§ **Problem statement**:
The lines to copy are those in the listing that hold the word "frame".

□ □ □ □ □

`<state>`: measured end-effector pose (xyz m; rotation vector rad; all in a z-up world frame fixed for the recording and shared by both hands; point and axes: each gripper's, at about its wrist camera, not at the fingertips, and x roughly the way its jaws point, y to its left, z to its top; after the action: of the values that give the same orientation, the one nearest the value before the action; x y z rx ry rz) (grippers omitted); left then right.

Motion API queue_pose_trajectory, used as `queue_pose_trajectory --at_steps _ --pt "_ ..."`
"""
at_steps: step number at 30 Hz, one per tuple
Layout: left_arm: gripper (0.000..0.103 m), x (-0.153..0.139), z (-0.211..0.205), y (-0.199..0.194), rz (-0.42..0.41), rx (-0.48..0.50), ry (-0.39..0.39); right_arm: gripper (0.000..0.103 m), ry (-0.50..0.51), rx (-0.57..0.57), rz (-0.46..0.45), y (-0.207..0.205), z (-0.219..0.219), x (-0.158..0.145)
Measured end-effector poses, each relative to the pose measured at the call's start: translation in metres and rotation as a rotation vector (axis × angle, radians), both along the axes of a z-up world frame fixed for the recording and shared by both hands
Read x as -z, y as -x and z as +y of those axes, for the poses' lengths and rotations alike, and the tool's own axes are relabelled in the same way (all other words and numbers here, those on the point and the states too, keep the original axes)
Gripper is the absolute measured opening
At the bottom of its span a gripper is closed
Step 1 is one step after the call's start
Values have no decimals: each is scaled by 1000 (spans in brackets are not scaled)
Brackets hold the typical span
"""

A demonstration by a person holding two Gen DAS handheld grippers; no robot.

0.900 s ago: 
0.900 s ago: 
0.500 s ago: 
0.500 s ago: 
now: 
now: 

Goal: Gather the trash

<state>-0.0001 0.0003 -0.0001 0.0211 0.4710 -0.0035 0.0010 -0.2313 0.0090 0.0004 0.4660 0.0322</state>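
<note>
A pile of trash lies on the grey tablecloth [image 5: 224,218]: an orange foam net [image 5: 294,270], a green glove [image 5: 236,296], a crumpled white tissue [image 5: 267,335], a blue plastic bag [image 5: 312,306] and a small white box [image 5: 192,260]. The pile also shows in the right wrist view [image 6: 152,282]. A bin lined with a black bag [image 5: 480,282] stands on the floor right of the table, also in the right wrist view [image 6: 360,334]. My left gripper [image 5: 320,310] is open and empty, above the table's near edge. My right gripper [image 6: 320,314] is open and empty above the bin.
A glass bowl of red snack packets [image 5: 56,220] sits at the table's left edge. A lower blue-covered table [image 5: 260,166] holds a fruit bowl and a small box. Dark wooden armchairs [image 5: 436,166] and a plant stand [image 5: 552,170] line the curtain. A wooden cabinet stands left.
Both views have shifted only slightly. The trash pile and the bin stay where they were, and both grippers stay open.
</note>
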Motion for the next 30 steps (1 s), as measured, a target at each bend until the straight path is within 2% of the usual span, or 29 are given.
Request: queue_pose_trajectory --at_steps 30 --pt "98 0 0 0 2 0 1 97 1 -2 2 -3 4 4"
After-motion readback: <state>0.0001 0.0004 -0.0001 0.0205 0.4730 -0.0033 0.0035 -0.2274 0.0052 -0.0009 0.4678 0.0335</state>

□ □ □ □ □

§ **Finished exercise**:
`<state>`: measured end-effector pose (xyz m; rotation vector rad; all in a z-up world frame fixed for the recording and shared by both hands; point and axes: each gripper's, at about its wrist camera, not at the fingertips, and x roughly the way its jaws point, y to its left, z to its top; after the action: of the values that give the same orientation, the one nearest the value before the action; x y z rx ry rz) (grippers omitted); left then right.
Measured end-effector poses, each relative to the pose measured at the call's start: translation in metres and rotation as a rotation vector (axis × angle, radians), both along the axes of a z-up world frame fixed for the recording and shared by both hands

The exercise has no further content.